BrooklynVegan
- Website type: Online magazine, music blog
- Available in: English
- Founded: July 2004; 22 years ago
- Headquarters: Brooklyn, New York, {{{location_country}}}
- Country of origin: United States
- Area served: Worldwide
- Owner: Enrique Abeyta
- Founder: David Levine
- Editor: David Levine
- Industry: Veganism, Music
- Parent: Townsquare Media (2015–2021); Project M Group (2021–2025); Veeps (2025–present);
- Subsidiaries: Invisible Oranges; BV Chicago; BV Austin;
- Website: brooklynvegan.com
- Commercial: Yes
- Registration: No
- Launched: August 24, 2004; 22 years ago
- Current status: Active

= BrooklynVegan =

American online magazine

BrooklynVegan was an American online music magazine founded in July 2004 by David Levine. The company is headquartered in Brooklyn, New York, and originally focused on vegan food and the music community in and around New York City, before broadening its scope to covering musical artists and events worldwide. Since 2011, BrooklynVegan operates two subsidiaries dedicated to other cities: BV Chicago, which serves Chicago, Illinois; and BV Austin, which serves Austin, Texas. As of 2026, the publication is owned by Veeps, a subsidiary of Live Nation.

== History ==
BrooklynVegan began in July 2004 as a blog that also covered vegan food options in Brooklyn, New York before founder and editor-in-chief, Dave Levine, shifted its focus to more exclusively documenting the live music community of the greater New York City area. The domain was purchased by Levine in early 2004, and the first blog article was posted on August 24, 2004.

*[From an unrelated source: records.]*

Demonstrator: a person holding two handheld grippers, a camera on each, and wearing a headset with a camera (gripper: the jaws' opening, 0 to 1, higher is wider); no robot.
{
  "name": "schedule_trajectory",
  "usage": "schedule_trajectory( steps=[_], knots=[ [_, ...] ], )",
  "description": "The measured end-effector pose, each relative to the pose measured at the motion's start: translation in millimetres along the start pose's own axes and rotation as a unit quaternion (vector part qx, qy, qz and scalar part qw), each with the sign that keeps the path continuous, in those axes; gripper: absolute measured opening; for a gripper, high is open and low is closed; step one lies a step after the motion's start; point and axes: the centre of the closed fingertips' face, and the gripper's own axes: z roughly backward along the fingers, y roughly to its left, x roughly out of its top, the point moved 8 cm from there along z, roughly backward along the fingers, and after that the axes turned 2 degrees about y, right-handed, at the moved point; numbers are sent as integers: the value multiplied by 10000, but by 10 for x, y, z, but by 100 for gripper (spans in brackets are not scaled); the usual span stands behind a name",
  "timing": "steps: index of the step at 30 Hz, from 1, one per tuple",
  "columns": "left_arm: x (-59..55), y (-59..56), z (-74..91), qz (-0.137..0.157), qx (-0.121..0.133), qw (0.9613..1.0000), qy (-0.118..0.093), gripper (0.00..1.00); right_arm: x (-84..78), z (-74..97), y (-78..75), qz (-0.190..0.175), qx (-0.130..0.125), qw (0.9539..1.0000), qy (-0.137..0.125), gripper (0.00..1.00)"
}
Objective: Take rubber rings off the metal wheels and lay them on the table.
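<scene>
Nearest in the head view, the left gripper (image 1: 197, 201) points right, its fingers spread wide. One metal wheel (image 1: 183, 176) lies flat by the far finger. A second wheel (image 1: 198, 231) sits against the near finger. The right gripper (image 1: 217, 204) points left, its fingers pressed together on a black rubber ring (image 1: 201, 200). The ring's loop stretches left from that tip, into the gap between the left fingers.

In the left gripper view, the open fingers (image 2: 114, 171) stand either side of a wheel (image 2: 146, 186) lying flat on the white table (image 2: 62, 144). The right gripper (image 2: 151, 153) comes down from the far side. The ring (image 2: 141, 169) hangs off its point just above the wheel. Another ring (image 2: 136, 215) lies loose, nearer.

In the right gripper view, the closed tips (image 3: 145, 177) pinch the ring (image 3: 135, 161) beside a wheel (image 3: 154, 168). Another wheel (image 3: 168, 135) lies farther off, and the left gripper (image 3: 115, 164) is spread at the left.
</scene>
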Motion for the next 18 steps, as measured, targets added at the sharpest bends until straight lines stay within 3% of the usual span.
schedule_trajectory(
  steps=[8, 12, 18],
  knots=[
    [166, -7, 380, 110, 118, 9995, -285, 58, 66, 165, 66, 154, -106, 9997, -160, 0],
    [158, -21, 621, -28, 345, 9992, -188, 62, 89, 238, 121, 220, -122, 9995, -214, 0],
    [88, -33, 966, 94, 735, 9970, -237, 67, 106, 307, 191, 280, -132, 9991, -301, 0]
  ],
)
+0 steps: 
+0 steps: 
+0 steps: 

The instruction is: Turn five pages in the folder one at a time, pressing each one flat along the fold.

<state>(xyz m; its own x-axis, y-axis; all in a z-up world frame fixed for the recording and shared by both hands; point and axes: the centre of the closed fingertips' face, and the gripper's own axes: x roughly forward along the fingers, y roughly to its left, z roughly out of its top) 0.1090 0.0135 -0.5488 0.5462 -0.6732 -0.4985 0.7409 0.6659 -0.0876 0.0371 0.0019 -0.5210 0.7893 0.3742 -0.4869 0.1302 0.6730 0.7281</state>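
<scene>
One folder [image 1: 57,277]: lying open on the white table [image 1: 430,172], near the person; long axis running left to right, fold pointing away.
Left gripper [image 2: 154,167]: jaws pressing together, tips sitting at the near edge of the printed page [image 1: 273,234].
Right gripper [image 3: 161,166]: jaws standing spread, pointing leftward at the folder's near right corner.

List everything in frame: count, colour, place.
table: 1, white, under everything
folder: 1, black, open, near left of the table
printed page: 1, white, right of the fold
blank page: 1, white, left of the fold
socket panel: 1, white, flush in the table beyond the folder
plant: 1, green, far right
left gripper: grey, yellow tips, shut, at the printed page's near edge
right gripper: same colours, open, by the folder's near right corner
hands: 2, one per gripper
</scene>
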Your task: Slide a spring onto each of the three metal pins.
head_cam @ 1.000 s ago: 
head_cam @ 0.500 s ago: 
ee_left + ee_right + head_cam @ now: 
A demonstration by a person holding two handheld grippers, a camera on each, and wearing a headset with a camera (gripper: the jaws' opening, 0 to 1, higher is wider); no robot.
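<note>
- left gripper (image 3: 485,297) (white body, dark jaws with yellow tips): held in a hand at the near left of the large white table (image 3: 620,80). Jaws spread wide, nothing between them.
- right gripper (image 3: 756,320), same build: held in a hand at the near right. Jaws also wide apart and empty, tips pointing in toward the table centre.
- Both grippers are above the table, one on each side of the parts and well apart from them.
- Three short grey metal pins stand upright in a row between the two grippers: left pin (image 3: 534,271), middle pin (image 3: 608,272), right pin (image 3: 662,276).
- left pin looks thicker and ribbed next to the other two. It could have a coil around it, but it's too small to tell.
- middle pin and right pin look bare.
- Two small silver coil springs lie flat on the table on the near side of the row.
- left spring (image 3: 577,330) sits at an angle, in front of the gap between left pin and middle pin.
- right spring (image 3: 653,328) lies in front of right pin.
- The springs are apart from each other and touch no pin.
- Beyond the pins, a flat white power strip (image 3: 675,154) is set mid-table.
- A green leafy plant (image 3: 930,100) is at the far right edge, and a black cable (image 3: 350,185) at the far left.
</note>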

The blog helps give exposure to new and upcoming artists, such as with its installment in the Artist Discovery Series of blog posts hosted by Austin City Limits and Lollapalooza, and their program on Sirius-XM. The blog also showcases artists at South by Southwest and at CMJ's annual music festival in New York, when in the summer of 2007, they invited the then-self-released Justin Vernon of Bon Iver to play the Bowery Ballroom. At the end of 2008, Stereogum considered it the best music blog of the year. In 2009, BrooklynVegan commissioned American journalist and editor of The Obelisk webzine JJ Koczan to cover Roadburn Festival on their behalf with a series of exclusive articles.

In 2011, BrooklynVegan expanded its locale with two new imprint blogs. BV Chicago was launched in early 2011 and is devoted to Chicago, Illinois, while BV Austin was launched in late 2011 and is devoted to Austin, Texas. On January 4, 2013, BrooklynVegan officially acquired Invisible Oranges, a German-American heavy metal blog, and writer Fred Pessaro, BrooklynVegans heavy metal journalist, became editor-in-chief of Invisible Oranges.

In July 2015, BrooklynVegan and its three subsidiaries became affiliates of American mass media conglomerate Townsquare Media, under its division Townsquare Music. At the time, Townsquare Music also owned Consequence of Sound, Hype Machine, Ultimate Classic Rock, Loudwire, Gorilla vs. Bear and Noisecreep.

In January 2021, BrooklynVegan and its three subsidiaries were bought out by American digital media brand and e-commerce company Project M Group (which had previously bought out Revolver, The Hard Times, Metal Edge, Inked and Goldmine). As part of the new partnership, BrooklynVegan and Invisible Oranges launched a new webstore selling vinyl records, band shirts and apparel, as well as toys and collectibles. The stores are identical across BrooklynVegan, Invisible Oranges, Revolver, The Hard Times, Metal Edge, Inked and Goldmine, with content controlled and curated by Project M Group. Veeps acquired the site in 2024 or 2025.

In August 2026, Veeps laid off nearly all personnel from BrooklynVegan, alongside those from Alternative Press, Goldmine, and Revolver. The publications' websites remain online, but have largely ended day-to-day operations. Hours after the announcement, and amidst online backlash, Veeps co-founder Joel Madden performed with his band Good Charlotte and Hilary Duff at one of her concerts at Madison Square Garden.